Sea level rise at the Marshall Islands, reaching the edge of a village (from the documentary One Word)

Conflict

Overlap between state fragility, extreme heat, and nuclear and biological catastrophic hazards

Climate change can worsen conflicts by exacerbating tensions over limited resources like drinking water (in the case of water conflicts). Climate change also has the potential to cause large population dislocations and migration, which can also lead to increased tensions. However, factors other than climate change were judged to be substantially more important in affecting conflict over the last century. These factors include intergroup inequality and low socio-economic development.

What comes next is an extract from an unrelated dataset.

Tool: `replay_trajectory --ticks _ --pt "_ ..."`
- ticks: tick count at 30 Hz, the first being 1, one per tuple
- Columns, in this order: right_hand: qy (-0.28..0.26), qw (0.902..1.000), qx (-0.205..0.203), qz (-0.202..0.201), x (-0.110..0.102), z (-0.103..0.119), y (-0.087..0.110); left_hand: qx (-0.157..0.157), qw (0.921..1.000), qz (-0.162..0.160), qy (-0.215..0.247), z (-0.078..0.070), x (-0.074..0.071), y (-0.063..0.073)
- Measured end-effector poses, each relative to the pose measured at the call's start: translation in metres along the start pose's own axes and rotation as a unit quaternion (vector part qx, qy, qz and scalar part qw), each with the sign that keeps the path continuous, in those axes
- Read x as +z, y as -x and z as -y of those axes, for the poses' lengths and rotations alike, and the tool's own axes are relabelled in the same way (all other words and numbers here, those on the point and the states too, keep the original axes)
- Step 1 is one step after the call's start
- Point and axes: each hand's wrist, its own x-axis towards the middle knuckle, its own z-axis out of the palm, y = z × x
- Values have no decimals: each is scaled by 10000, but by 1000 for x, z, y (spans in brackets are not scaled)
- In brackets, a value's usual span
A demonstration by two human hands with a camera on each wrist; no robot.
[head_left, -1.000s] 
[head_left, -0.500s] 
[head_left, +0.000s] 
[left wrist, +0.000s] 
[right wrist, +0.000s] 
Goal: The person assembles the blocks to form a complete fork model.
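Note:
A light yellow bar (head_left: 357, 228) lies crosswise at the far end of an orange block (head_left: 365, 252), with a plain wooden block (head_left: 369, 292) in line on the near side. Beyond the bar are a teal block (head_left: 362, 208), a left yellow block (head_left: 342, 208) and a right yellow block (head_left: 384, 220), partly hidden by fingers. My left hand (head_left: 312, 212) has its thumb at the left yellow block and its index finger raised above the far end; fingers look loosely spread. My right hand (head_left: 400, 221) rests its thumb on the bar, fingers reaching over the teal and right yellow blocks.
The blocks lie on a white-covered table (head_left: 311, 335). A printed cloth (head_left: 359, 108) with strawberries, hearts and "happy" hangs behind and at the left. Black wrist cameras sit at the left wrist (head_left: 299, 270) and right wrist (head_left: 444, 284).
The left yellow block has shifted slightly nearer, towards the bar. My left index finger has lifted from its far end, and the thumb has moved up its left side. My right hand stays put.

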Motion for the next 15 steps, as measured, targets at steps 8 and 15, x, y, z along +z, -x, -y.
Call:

In some cases, climate change can even lead to more peaceful relationships between groups, as environmental problems requires common policy to be developed.

Global warming has been described as a "threat multiplier". Conditions in certain places make it more likely that climate change impacts conflict: ethnic exclusion, an economy dependent on agriculture, insufficient infrastructure, poor local governance, and low levels of development. A spike in wheat prices following crop losses from a period of drought may have contributed to the onset of the "Arab Spring" protests and revolutions in 2010.

Social impacts on vulnerable groups

Climate change does not impact people within communities in the same way. Vulnerable groups such as women, the elderly, religious minorities and refugees may be more impacted by climate change than others.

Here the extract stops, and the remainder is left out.